In archive rooms and closed storage vaults where historic or artistic items are housed, gas systems or those using a combination of inert gas and water are widely employed. Inert gas systems are particularly suitable for rooms that contain sensitive objects or equipment where water cannot be used. However, an alarm must be sounded before the release of the extinguishing gases – which suffocate the fire by depriving it of the oxygen needed for combustion – to alert people of the imminent flooding of the area. Unique systems using a combination of gas and water admix release nitrogen gas to reduce the concentration of oxygen in a room and effectively extinguish detected fires, rapidly and reliably. The release of water admix cools the combustible materials to prevent re-ignition and also serves to provide a smoke scrubbing function, thus reducing the health hazard facing people as they re-enter the room.
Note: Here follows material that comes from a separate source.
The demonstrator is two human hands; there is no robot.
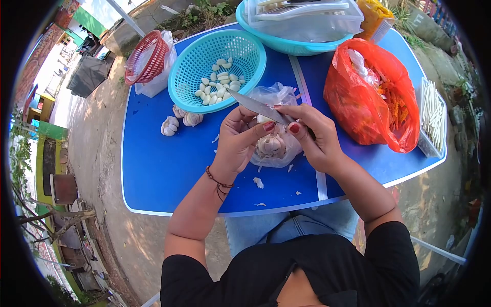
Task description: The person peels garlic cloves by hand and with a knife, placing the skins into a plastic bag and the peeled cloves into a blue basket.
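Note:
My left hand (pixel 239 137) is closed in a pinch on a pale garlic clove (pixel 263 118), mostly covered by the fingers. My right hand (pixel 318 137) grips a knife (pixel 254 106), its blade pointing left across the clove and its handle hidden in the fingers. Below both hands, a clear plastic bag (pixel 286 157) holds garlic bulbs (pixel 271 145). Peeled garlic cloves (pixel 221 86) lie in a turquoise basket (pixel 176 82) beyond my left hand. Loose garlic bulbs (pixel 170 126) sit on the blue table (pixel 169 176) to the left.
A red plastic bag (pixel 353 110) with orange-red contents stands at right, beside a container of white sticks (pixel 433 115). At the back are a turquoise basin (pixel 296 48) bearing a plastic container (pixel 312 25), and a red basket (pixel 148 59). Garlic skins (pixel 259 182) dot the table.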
An intelligent approach to fire safety in historical buildings and museums
The protection of historical buildings, galleries, museums, theatres, libraries and other buildings of cultural interest from fire is unlike that required by most other types of building. They generally comprise many different types of room: large display rooms with high ceilings; archive rooms and storage vaults housing different types of important objects and documents; electrical plant rooms in which power supply equipment, control systems, security systems and computer servers are accommodated; kitchens that cater for large numbers of visitors and staff daily represent a potential fire hazard; special function rooms used for receptions, parties, weddings and conferences. These areas can all be considered as relatively critical zones due to the difficulties in detecting the early stages of combustion or the variety of ignition sources. Simple compliance with the relevant minimum legislation does not always provide comprehensive protection from the damaging effects of fire, smoke – and the high-pressure water used by firefighters to suppress their spread – especially in terms of protecting the valuable assets and irreplaceable historic artifacts and works of art.
The Polish Maritime Museum in Gdansk, the largest museum of its kind in Poland, is a good example of how a fire protection system can be tailored to meet the specific needs of a given application. The main building, the Granaries on Ołowianka Island, was built in the late Middle Ages and now hosts extensive exhibitions of original historical objects, stored on both a permanent and temporary basis with thousands of visitors each year. Linear smoke detectors were installed in the two-level exhibition halls and the atria, along with loop-powered sounder beacons to ensure fast and safe evacuation. To avoid interruptions of normal museum operations, the work had to be completed in a very short period of time.